When you have a savings account that accrues interest, the interest earned gets added to the principal. Then, interest is earned on the new, larger principal, and the cycle repeats. This is called compounding interest, and it can be an integral part of growing your retirement savings - as the longer the interest has to compound, the greater the savings will grow. Bonds also earn interest as the investor becomes the lender and will earn an interest payment on the bond held. These interest payments can be used as passive income to grow your wealth.
Basics #3: The Value of Time
As a general rule of thumb, it’s never too early to start saving - for retirement, homebuying, a child’s education, or whatever could be coming down the line. The earlier you start saving, the more you’ll be able to tuck away over time - especially with the power of compounding interest. This leverages the value of time to your advantage.
Basics #4: Inflation
Inflation has the potential to eat away the purchasing power of your money. That means, with inflation, the dollar you earn today may not be worth a dollar in the future. Below are two important concepts to remember regarding inflation.
Cash in a Mattress
Keeping all your cash under a mattress is not only unsafe, it literally costs you money. Assuming the annual rate of inflation is a hypothetical two percent, every dollar you keep under your mattress and not earning interest would shrink in value to $.98 next year. Investing can be used to preserve the wealth you have worked hard to earn overtime when using a capital preservation strategy. However, it is important to do your due diligence when investing and you should always consult a financial professional when investing as there is always risk involved.
Rate of Return
Because inflation erodes the purchasing power of your money, any returns you earn on your accounts may not be the “real” rate of return. If your account earned a hypothetical six percent rate of return over the last year, but inflation was 1.5 percent, your real rate of return was 4.5 percent.

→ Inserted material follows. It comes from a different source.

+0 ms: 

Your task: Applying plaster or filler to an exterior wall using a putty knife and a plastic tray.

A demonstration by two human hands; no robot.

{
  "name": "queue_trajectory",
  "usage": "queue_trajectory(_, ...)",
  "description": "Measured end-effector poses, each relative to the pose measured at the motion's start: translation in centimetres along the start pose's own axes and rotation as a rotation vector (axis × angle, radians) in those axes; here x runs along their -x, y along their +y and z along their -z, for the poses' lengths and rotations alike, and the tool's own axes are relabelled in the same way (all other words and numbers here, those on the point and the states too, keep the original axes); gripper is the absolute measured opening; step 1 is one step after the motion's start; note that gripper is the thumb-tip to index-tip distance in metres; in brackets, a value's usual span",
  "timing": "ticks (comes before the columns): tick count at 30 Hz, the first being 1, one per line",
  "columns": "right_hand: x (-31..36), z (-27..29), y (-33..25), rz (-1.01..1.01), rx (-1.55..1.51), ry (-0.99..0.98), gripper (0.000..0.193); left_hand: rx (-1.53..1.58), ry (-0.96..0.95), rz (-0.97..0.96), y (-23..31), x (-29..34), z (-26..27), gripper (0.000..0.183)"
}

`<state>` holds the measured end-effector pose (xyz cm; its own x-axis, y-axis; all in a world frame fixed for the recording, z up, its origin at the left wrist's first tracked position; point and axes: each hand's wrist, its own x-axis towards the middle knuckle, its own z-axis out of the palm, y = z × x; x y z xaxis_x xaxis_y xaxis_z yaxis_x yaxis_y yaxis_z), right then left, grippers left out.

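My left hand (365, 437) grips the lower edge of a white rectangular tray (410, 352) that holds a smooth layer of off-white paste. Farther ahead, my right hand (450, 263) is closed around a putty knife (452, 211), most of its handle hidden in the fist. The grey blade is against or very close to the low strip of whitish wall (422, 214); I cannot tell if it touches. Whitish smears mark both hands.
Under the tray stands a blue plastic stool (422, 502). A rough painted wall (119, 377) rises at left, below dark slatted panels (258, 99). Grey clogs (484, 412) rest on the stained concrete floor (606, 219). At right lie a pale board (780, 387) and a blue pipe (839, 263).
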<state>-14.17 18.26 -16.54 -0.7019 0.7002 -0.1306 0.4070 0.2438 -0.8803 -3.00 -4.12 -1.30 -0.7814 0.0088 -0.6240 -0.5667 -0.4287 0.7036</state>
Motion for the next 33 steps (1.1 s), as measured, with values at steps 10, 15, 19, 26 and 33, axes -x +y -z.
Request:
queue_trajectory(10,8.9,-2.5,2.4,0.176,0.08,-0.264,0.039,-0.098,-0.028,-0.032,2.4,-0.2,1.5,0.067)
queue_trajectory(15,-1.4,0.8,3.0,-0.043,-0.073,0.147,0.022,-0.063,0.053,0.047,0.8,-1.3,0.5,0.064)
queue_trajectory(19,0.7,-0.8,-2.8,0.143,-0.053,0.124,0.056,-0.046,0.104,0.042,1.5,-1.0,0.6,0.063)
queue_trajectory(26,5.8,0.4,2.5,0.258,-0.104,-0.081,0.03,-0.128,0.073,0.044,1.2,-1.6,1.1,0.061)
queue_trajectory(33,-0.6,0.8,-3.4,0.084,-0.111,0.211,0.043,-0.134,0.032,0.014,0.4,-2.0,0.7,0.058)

Basics #5: Privacy & Safety
Especially as the world shifts to doing everything virtually, identity theft remains one of the biggest threats to financial and personal security. A cracked password or misplaced Social Security number can have big consequences on your current and future finances.
The common wisdom is to use a unique password for each site or service you use. One of the benefits that some offshore bank accounts are the extent of their privacy and online security aspects. Private Banks are hyper-aware of the security needs of their clients and they have security as a high priority, especially when it comes to their online banking portals.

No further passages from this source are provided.